Not a lot, at the moment. It’s my job to convert them to solar. Primarily their focus has always been diesel. Ninety percent of cattle stations will get their power from diesel. We’ll go out and take a couple of the homesteads and a couple of the facilities off the grid, essentially, and show them it’s possible and there’s a good return on investment. It’s generally a scalable approach, where you do a bit at a time with an overall view of converting the whole project to a standalone off-grid system. It’s the same at the defence facilities, where we are converting them to solar and off diesel power. There are training facilities and communications towers in the middle of nowhere, with big diesel generators. We’re able to take away a lot of costs and put in a more robust system. They love it. One project at the moment includes 250kWh of storage, using PowerPlus lithium batteries.

How have you seen solar change people’s lives?

It gives them electricity reliability, which is something they haven’t really had before. Their experience of remote power has always been clunky, problematic, it drops in it drops out. We’re able to give them a reliable source of power at a really good price point. It’s easier on the machinery, it’s easier on the electronics. Ninety percent of the systems we can remotely program and control. It used to be the case if a system went down unless the person onsite was reasonably technical it was quite hard to get it going again, but now for 90% of the systems we can dial in and bring them back online for the client. Off-grid has changed quite a lot. It’s getting cheaper, it’s getting stronger, it’s getting better. A lot of people in Darwin are considering going off the grid because it’s a problem the Northern Territory has.

What’s wrong with the grid in Darwin?

It’s really old. There are some sites maybe 20km from the CBD where voltages on the lines are too high, so solar systems are turned off. They might have 9, 10kW solar systems which don’t work because the grid voltage is too high. They’re calling me up asking how do I fix that? We’re taking calls each week; people are interested in this. The uptake is quite slow but people are still interested [in going off the grid]. That fantasy of being free of the retailer is getting closer.

How do materials costs reflect your remoteness from the major cities?

Obviously we have to pay additional costs in the freight for panels, racking, balance of system – so the average for BoS might be an extra 5 cents [per watt] compared with down south. The average panel price is 5c [a watt] dearer. We are susceptible to a lot of market fluctuations, because we’re the last people to get it in the first place.

What else can make it a tough place to be in installer?

Doing solar in Darwin is harder than the majority of the states. We’ve got added restrictions and regulations from network retailers and operators. There are zero exports for systems over 7kva three-phase and 5kva single-phase. Commercial all zero export, and any systems over 200kva require battery smoothing and ramping or cloud protection. And because we’re building in cyclonic regions we’ve got additional engineering costs and requirements – it makes doing solar in the Territory a reasonably complex process.

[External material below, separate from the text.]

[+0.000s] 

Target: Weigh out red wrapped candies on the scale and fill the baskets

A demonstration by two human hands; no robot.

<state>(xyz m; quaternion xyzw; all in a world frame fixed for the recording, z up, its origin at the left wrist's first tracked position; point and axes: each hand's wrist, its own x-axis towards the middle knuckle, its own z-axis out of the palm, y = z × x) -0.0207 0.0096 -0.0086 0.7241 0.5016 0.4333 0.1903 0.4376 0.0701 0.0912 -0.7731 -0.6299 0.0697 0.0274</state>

And what about the wildlife up there?

No, not really a problem, although it’s always exciting when we’ve got to do an off-grid job and there’s a croc in the middle of the road. You see some pretty cool stuff out there. It’s not a bad job.

How about the most interesting system you’ve installed lately?

It’s amazing what you find in these remote locations. We did a job for a guy who lives in a boat in Lajamanu in the Tanami Desert. He’s got a pet crocodile. It was cheaper to buy a boat and deliver it to the middle of the desert than to build a house. He’s got about a 50kW ground-mounted PV system with about 200-odd kWh of storage. It’s a big metal boat in the middle of the desert, he’s got to keep it air-conditioned! You see some pretty cool stuff.

That’s a huge residential system…

One we’re doing now is a 100kW off-grid with about 350kWh of storage. That’s a massive system. We do a lot of the bigger off-grid than we do the smaller. The mums and dads take up 90% of our inquiries, but the 10% of inquiries that are the large-scale off-grid jobs are the ones that are really pulling the trigger.